Hospital and physician groups are cautioning the CMS that it needs better measures before it ties physician pay to quality and outcomes.
The warnings came in letters from the American Hospital Association, American Medical Association and other provider groups in response to the CMS' request for comments on how it should structure the new physician payment policy that was included in the Medicare Access and CHIP Reauthorization Act passed earlier this year. The comment period ends Tuesday.
The law eliminated the rarely implemented sustainable growth-rate formula in favor of a value-based payment system to reward or limit payments to doctors under traditional fee-for-service medicine.
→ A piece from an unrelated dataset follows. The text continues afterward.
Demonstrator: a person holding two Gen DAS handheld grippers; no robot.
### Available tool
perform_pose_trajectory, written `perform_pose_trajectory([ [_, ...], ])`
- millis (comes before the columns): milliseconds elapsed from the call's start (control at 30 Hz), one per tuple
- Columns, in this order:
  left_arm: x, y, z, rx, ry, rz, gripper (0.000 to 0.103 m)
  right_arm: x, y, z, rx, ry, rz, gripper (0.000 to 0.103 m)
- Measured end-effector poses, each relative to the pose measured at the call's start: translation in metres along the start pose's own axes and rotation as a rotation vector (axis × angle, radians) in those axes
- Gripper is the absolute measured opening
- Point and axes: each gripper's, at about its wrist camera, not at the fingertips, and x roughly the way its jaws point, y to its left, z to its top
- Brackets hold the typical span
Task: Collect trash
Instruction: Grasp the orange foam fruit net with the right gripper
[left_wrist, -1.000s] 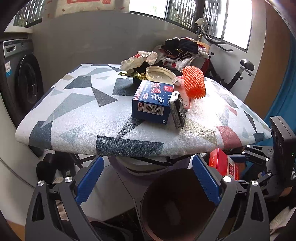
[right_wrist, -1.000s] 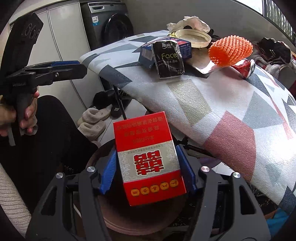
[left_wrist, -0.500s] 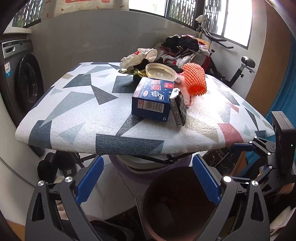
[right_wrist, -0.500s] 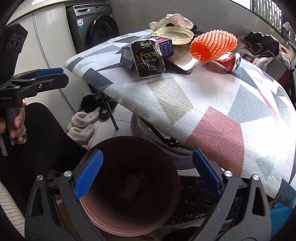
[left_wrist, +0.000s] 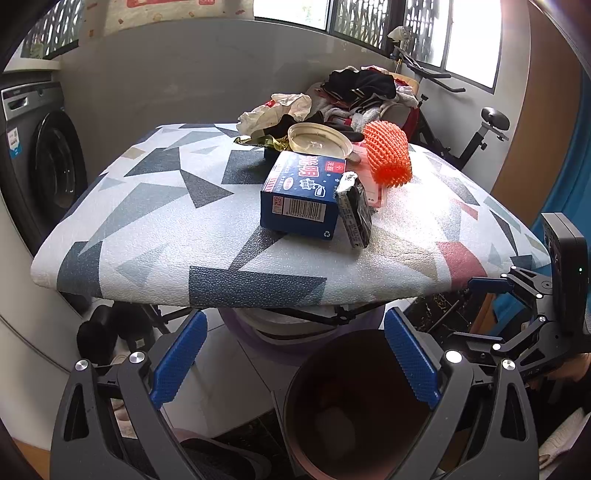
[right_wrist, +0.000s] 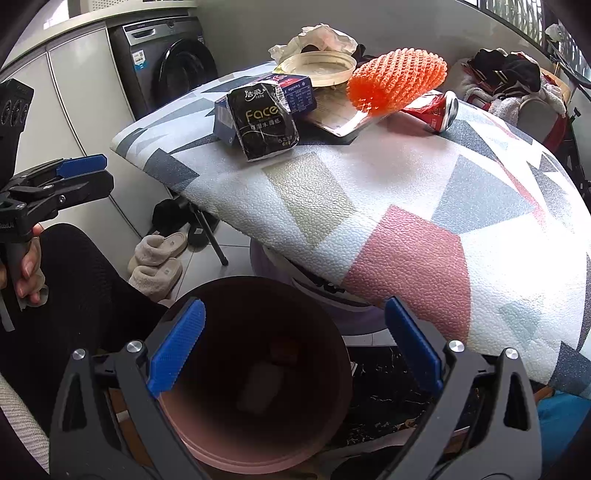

The new merit-based incentive payment system is slated to go into effect in 2019.
The American Medical Association has outlined 10 principles it would like the CMS to consider while making the payment transition, including making requirements flexible enough for a variety of patient populations and organizational structures.
The AMA also said current programs for gathering data and measuring Medicare quality cannot simply be combined to form the basis for the new merit-based system.
“These currently separate programs must be carefully assessed, revised, aligned and streamlined into a coherent and flexible system that is truly relevant to high-value care,” they wrote.
The American Medical Informatics Association said it supports payment based on outcomes but is concerned that electronically specified clinical quality measures are not accurate and complete enough.
“As we transition away from fee-for-service payment, so too must we move away from the quality measurement paradigm underlying that system,” the comment reads. “Despite earnest efforts, quality measurement has not become 'a byproduct of care delivered,' as envisioned, and we are concerned the current mode is insufficient to enable this.”
Multiple physicians groups and medical organizations have previously requested the federal government delay implementation of electronic health-record requirements that are to be used to help determine physician quality under MACRA.
The CMS will take the comments into consideration before it issues a proposed rule, which is expected sometime in the spring of next year.